Mille sentiments mêlés, enfermés dans le désir. Elle fut son premier rôle féminin. Il fut son premier grand ennemi. Ils s’enlacèrent, s’évertuant, ne vivant qu’au jour le jour.

Plus tard.

Elle lui dit : « Dis mon nom. »

Puis demanda : « Tu te souviens de mon vrai nom ? »

— Qiuping.

Ah, elle fut surprise qu’il s’en souvienne vraiment. Il y tenait donc. Elle fut très heureuse qu’il y tienne, que ce ne soit pas seulement à cause de sa séduction. Jusque-là, elle s’était inquiétée. Un grand vide dans son cœur, comme un ciel infini, une mer de haine, se combla peu à peu.

Elle redevint aussitôt innocente et dévote. Toutes ses manigances furent oubliées, elle ne les utiliserait plus jamais.

Quand il la regardait, son cœur se mettait à battre violemment. Son cœur se tordait de mille sentiments. Elle pensa aux hommes qu’elle avait fréquentés ces dernières années, tous intéressés, lui donnant tout ce qu’elle désirait, la gloire, l’argent, la flatterie. Aucun n’était comme Huaiyu — sans aucune condition, et pourtant si précieux. Parce qu’elle le voulait. Elle n’avait plus besoin de Jésus.

Elle dit, sérieuse :

« Tang, je sais que peut-être, un jour, tu ne m’aimeras plus. Mais je n’y pourrai rien. Chacun de nous suivra sa conscience. … Ne me raconte pas d’histoires. Si tu ne m’aimes pas, je ne pourrai vraiment rien y faire. »

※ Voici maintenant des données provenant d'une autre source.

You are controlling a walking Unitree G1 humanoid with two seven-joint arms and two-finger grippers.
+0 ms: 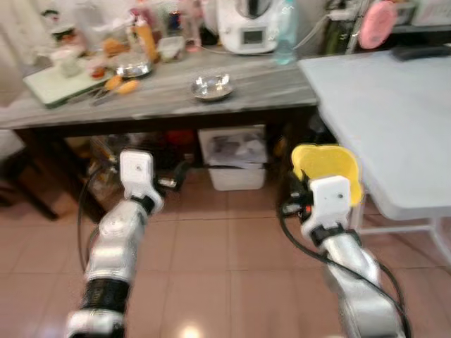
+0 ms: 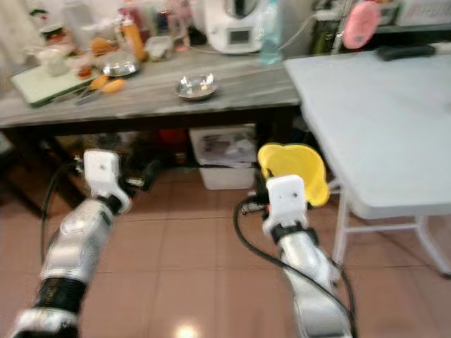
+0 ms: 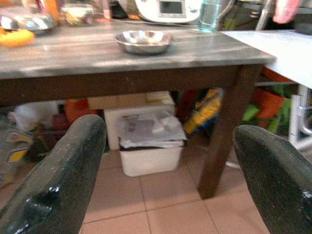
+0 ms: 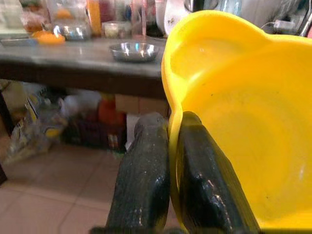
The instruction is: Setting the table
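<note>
My right gripper [image 4: 168, 146] is shut on the rim of a yellow plastic bowl [image 1: 328, 169], held above the tiled floor just left of the white folding table [image 1: 394, 120]. In the right wrist view the yellow bowl [image 4: 234, 107] has its rim pinched between the two black fingers [image 4: 146, 165]. My left gripper [image 3: 170, 161] is open and holds nothing, raised in front of the dark wooden table [image 1: 162, 91]. A small steel bowl [image 1: 211, 86] sits on that wooden table's top, also seen as the steel bowl [image 3: 144, 41] ahead of the left fingers.
The wooden table carries a green cutting board [image 1: 56, 81], bottles, a second steel dish [image 1: 134, 69] and a white kitchen machine [image 1: 246, 24]. A white storage bin [image 1: 232, 158] stands under it. A pink item [image 1: 377, 24] hangs behind the white table.
</note>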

Reculer pour mieux sauter. Le jeune guerrier, si fier dans son lit, ignorant des dangers, se hâta de se justifier :

« Non, c’est faux, je t’aime. »

— Alors, reste à Shanghai.

— — Tu sais bien que j’avance à l’aveuglette. Je ne trouve pas d’autre engagement, je ne peux pas chanter dans des fêtes privées. Pour l’instant, M. Jin est décidé à me barrer la route.

Duan Pingting réfléchit un instant.

— Je ne veux pas non plus dépendre d’une femme. Mais mon talent n’est que sur scène. Je vais peut-être retourner à Pékin.

Un petit papillon se mit à voleter dans le cœur de Duan Pingting. Faire ceci, faire cela ? Des plans parfaits, qui s’entrechoquaient. En un instant, elle redevint l’intrépide et l’intelligente qu’elle avait toujours été, rouée dans le monde. C’est étrange, un bébé grandit soudain. Elle savait ce qu’elle avait à faire.